Exploring what it would take to regrow a lost limb, and what we might learn along the way

The forelimb of a mouse embryo, showing muscle fibres in red and tendons in green. IMAGE: M.P. Colasanto (CC BY 4.0)

If you were to attempt to regrow an arm, there would be two ways to go about it, says James Sharpe. You could either coax the body into regenerating the limb, or you could produce an arm in the lab and graft it on. Of course, neither option is as straightforward as it may sound.
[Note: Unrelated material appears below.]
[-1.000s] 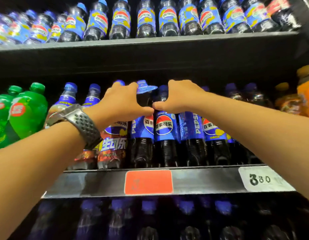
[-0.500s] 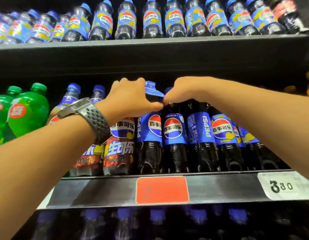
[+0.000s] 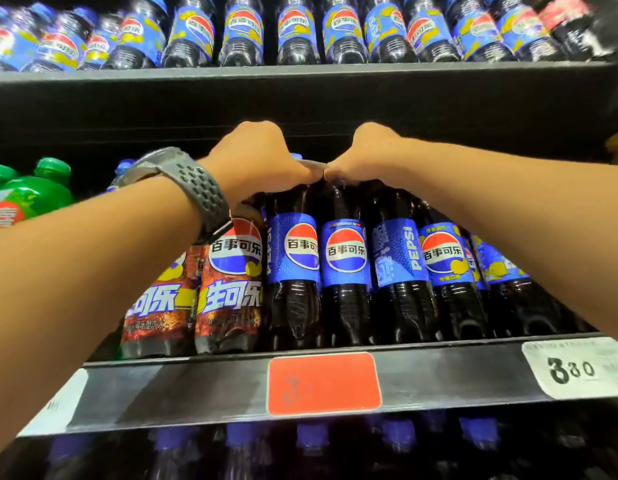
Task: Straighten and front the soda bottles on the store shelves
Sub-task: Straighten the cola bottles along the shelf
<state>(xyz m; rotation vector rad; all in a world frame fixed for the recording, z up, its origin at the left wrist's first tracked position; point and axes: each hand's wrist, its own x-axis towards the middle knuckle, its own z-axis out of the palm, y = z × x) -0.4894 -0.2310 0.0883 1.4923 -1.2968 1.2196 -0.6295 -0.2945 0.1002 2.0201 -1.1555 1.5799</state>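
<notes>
In the centre of the frame the left hand (image 3: 255, 161), with a grey watch (image 3: 196, 188) on its wrist, is curled over the top of a blue-label cola bottle (image 3: 292, 258). The right hand (image 3: 366, 157) is curled over the top of the neighbour cola bottle (image 3: 345, 261) just to the right, and the two thumbs touch. Both bottles stand at the front edge of the middle shelf (image 3: 196, 386) with their logos facing forward, between the red-brown label bottles (image 3: 231, 282) and a bottle showing PEPSI sideways (image 3: 399, 258), above a red tag (image 3: 323, 382).

Cola bottles (image 3: 345, 265) seemingly upright, logos mostly forward.
</notes>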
Sharpe is Coordinator of the Systems Biology Programme at the Centre for Genomic Regulation (CRG) in Barcelona, where his lab tries to understand precisely how limbs are formed. “We know quite a bit more about limb development than about some other systems or organs,” says Sharpe. Unlike the heart or the brain, limbs are not essential for life. From a scientist’s standpoint, this makes them ideal: while they are still just tiny buds of tissue, barely 1mm across, you can interfere with them without destroying their ‘life-support system’ – the rest of the embryo. So as early as the 1940s scientists were opening chicken eggs and studying how a chick’s wing is formed. Like us, chickens are vertebrates, so a lot of what was learnt in those early studies probably holds true for humans. Over the years, thanks to advances in genetics and microscopy, our knowledge of how limbs form has grown in leaps and bounds.
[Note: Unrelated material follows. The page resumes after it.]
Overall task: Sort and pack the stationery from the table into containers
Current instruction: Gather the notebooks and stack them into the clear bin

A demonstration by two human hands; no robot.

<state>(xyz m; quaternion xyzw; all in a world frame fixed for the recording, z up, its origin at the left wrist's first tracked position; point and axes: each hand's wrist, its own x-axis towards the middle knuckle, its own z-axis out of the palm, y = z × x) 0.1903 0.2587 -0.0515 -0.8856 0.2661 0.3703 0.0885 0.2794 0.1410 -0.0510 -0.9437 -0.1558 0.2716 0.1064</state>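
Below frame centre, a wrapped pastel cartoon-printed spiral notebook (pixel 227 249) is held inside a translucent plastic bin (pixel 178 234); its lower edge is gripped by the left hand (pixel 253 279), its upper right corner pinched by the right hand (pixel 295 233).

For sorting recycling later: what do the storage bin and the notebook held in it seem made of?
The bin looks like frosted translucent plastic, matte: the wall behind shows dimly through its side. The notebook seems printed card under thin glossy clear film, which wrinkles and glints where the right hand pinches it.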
making sense is not the same thing as being true

Scientists now know many of the molecules that sculpt a mass of embryonic cells into a functioning arm, hand and fingers. They have uncovered gradients, where a particular molecule is found in high concentrations near the body, and diffuses out so that the further away from the body a cell is, the less it is exposed to that molecule. Like markers by the side of the road, these gradients tell cells how far along the arm they are, so that cells know when to stop growing and start making a hand. In the hand, Sharpe and others have found an interplay of ‘activating’ and ‘repressing’ molecules that seems to define the strips of cells that will become fingers, and those that will be chiselled away to create the spaces in between.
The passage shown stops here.